Often, it’s not that employers have deliberately chosen to pay women less than men for the same jobs. In many cases, the basis for pay differentials has seemed sensible, such as salary history. But it turns out that basing pay on salary history perpetuates discrimination over an employee’s career. Mindful of these facts, cities and states across the country have instituted salary history bans and implemented other legal measures to strengthen pay equality. Pay transparency laws are part of this trend.

So far at the state level, Colorado, California, and Washington have passed laws requiring that employers post pay ranges within job posting and ads, while New York is on the brink (just waiting for the governor to sign). What these laws have in common is a new requirement that certain organizations disclose pay ranges in job postings.

2. Pay Transparency Laws and Practices Encourage Employees to Talk About Their Pay

Once pay ranges are visible on job postings, everyone from job hunters to competitors to current employees can see how their own pay compares to the range offered. That information is useful to job seekers considering whether to apply and how much that type of job pays in the current market. It’s useful to competitors who may try to poach talent. And it’s useful to employees who may wonder whether they’re paid equitably for their work.

If pay ranges are too large, employees will think you’re acting in bad faith or wonder who among them makes that little or that much.

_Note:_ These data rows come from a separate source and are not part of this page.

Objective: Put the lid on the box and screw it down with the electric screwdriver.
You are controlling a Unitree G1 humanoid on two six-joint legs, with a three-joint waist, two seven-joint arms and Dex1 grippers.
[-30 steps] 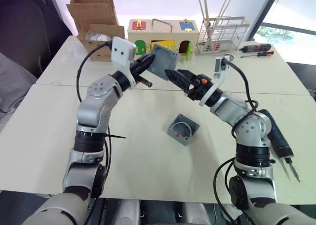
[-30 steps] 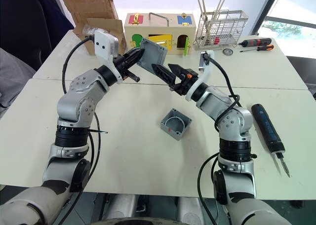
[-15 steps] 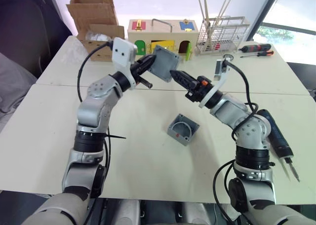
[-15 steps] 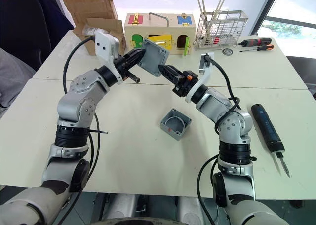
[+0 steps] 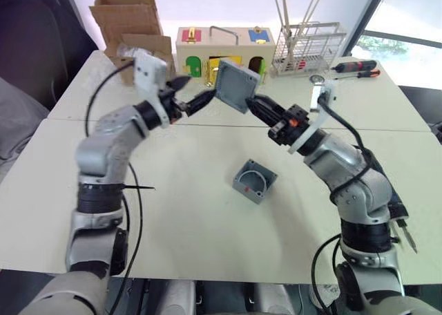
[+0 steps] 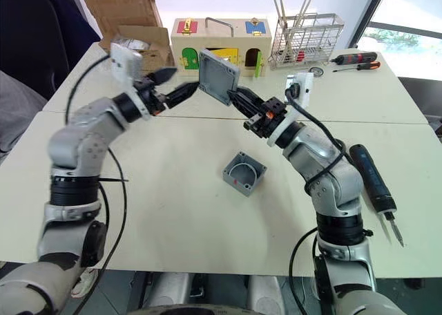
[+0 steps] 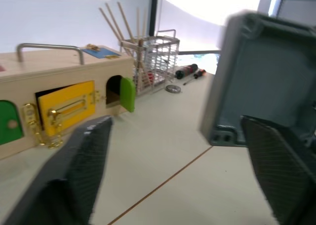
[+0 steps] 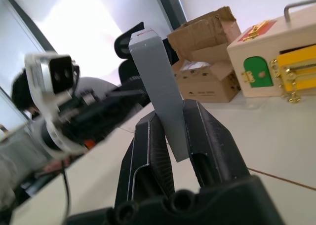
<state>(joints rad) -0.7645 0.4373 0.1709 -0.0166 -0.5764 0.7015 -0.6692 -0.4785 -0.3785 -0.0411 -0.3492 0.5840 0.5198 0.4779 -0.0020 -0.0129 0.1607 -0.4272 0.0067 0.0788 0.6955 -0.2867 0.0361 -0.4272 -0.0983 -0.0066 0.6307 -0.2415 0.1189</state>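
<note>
Pinching the lid [image 6: 218,78] aloft, right claw [image 6: 238,96] faces the spread left claw [image 6: 181,87].

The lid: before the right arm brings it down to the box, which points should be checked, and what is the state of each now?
1. Right gripper grips the lid: ok, its fingers clamp the lid's edge on both sides.
2. Left gripper free of the lid: ok, fingers open, apart from it.
3. The box stands with its opening up on the table: ok.
4. Nothing lies in the box: ok, the inside looks bare.
5. Lid turned to match the box: not ok, it is held tilted on edge, high above the table.
6. Electric screwdriver within reach: ok, lying beside the right arm.
</note>
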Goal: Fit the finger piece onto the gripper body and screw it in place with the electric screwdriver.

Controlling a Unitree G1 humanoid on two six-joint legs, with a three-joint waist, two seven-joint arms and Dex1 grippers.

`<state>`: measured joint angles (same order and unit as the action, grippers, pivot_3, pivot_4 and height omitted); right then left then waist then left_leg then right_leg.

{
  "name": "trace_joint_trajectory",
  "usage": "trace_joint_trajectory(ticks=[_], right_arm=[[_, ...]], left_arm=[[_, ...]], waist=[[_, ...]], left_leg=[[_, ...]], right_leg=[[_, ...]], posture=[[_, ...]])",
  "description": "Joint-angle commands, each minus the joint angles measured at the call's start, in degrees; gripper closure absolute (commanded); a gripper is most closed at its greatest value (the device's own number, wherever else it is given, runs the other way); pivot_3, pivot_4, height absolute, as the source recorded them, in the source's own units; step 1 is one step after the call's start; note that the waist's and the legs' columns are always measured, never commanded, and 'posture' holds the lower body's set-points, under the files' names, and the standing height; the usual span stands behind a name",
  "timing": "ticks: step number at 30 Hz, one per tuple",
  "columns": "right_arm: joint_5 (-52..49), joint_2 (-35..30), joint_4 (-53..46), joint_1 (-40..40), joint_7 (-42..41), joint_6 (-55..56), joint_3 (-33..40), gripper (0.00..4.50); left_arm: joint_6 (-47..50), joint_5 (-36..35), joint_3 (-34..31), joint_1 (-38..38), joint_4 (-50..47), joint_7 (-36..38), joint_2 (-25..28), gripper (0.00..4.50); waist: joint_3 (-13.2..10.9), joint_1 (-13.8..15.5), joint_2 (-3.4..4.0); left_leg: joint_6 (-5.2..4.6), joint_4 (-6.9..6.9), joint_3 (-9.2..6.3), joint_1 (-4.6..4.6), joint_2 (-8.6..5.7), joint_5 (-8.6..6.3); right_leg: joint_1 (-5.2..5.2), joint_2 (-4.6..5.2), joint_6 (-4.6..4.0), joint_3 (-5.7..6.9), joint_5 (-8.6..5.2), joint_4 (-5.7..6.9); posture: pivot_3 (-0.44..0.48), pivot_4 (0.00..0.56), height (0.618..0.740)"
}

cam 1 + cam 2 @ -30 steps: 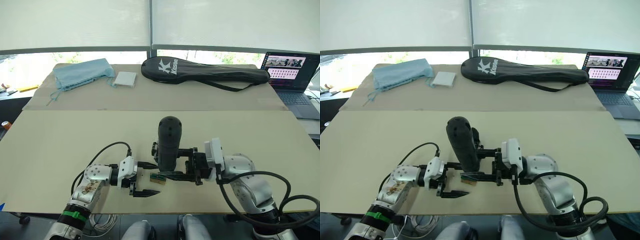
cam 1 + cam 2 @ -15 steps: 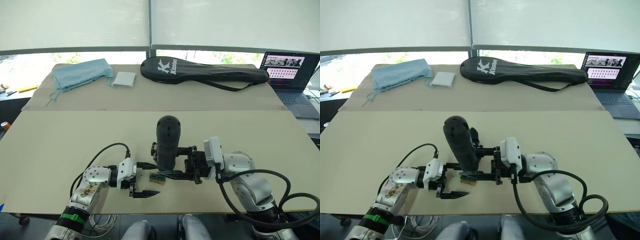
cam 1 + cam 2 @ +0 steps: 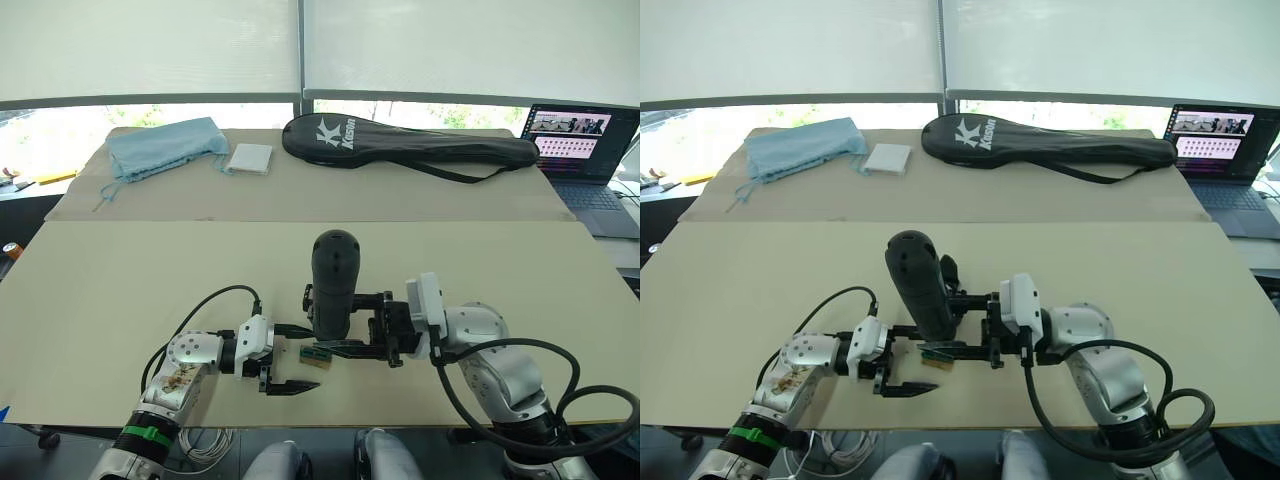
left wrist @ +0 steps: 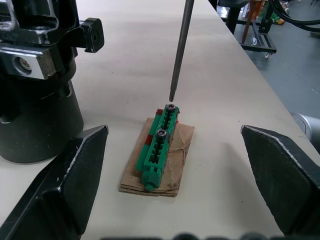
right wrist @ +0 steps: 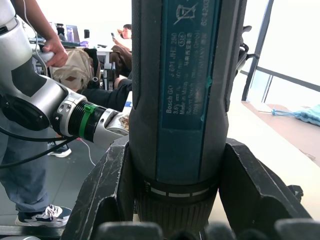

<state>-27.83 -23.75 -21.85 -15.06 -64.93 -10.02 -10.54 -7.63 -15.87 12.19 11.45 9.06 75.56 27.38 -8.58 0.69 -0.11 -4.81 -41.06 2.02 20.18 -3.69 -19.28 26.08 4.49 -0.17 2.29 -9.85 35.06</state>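
The right end effector (image 3: 372, 322) is pinching the big, hard, heavy screwdriver (image 3: 333, 282) round its fat middle in mid frame, while the left end effector (image 3: 293, 358) is spread wide.

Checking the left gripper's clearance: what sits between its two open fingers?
In the left wrist view, a small green block with two screws on a tan pad lies between the left gripper's fingers, the electric screwdriver bit poised above its far screw.
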Motion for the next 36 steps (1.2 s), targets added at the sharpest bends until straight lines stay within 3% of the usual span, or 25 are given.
trace_joint_trajectory(ticks=[1, 36], right_arm=[[-0.56, 0.55, -1.27, -1.0, 0.31, 2.88, 0.47, 2.58], [-0.82, 0.49, -1.35, -0.46, 0.2, 2.18, -0.53, 2.58]], left_arm=[[0.84, 1.02, 1.4, -1.1, 1.92, -0.18, -0.04, 0.0], [-0.18, 1.2, 1.62, -2.02, 2.64, -0.47, -0.12, 0.0]], waist=[[0.0, 0.0, 0.0], [0.01, -0.01, 0.01]], left_leg=[[0.0, 0.0, 0.0, 0.0, 0.0, 0.0], [0.0, 0.01, 0.0, 0.0, 0.0, 0.0]], right_leg=[[0.0, 0.0, 0.0, 0.0, 0.0, 0.0], [0.0, 0.0, 0.0, 0.0, 0.0, 0.0]], posture=[[0.0, 0.15, 0.74], [0.0, 0.15, 0.74]])
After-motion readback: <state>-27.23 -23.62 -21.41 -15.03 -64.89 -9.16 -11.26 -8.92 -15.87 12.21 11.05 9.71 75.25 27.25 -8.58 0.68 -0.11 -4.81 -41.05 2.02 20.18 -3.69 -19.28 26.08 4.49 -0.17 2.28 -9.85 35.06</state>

If the ranges are reasonable, but you have current employees outside of those ranges, there may be gossip, organizing, confrontations, or all of the above. If the ranges are reasonable and your current employees are paid in line with what you’ve posted (phew), you still may get inquiries about how someone’s position in the range is determined.

3. Employees Have a Legal Right to Discuss Their Pay

That’s right. You may have heard about companies telling their employees not to share how much they make. Or you may have done that yourself. But that’s an engraved invitation to a lawsuit. Under federal law, employers may not prohibit non-supervisory employees from discussing their wages with one another. Likewise, employers may not in any way discipline or retaliate against an employee for discussing their wages or other terms and conditions of employment. Prohibitions of this nature infringe upon employees’ protected rights under Section 7 of the National Labor Relations Act (NLRA). Section 7 protection includes discussions about wages, benefits, treatment by managers, facilities, safety issues, and just about anything else that two or more employees might have a stake in. In addition to rights under federal law, many employees (including supervisors) have protections under state laws that allow them to freely discuss their wages.

We strongly recommend that employers immediately eliminate any written or unwritten policy telling employees that discussion of wages is discouraged or prohibited, or that wages are confidential, and also discontinue any written or unwritten policy of disciplining or terminating employees for this behavior.

4. Pay Transparency Can Be Good for Business

Being open about pay is ultimately a boon for employers and employees alike. First, it saves everyone time and the company money. Recruiters and hiring managers waste a lot of time and energy processing applications and interviewing candidates who are destined to decline any offer because the compensation doesn’t match their expectations or fit their needs. By disclosing compensation up front, employers discourage those people from ever applying. Second, pay transparency on job postings has been shown to increase the number of applicants significantly. Many job seekers are unwilling to apply for positions that don’t indicate a range and others will value the transparency for what it says about your organization. In a tight labor market like we’re experiencing now, employers should take any leg up they can get. Third, it encourages, and makes it easier for, organizations to comply with equal pay laws. You can’t as easily put pay equity on the back burner when pay ranges are front and center.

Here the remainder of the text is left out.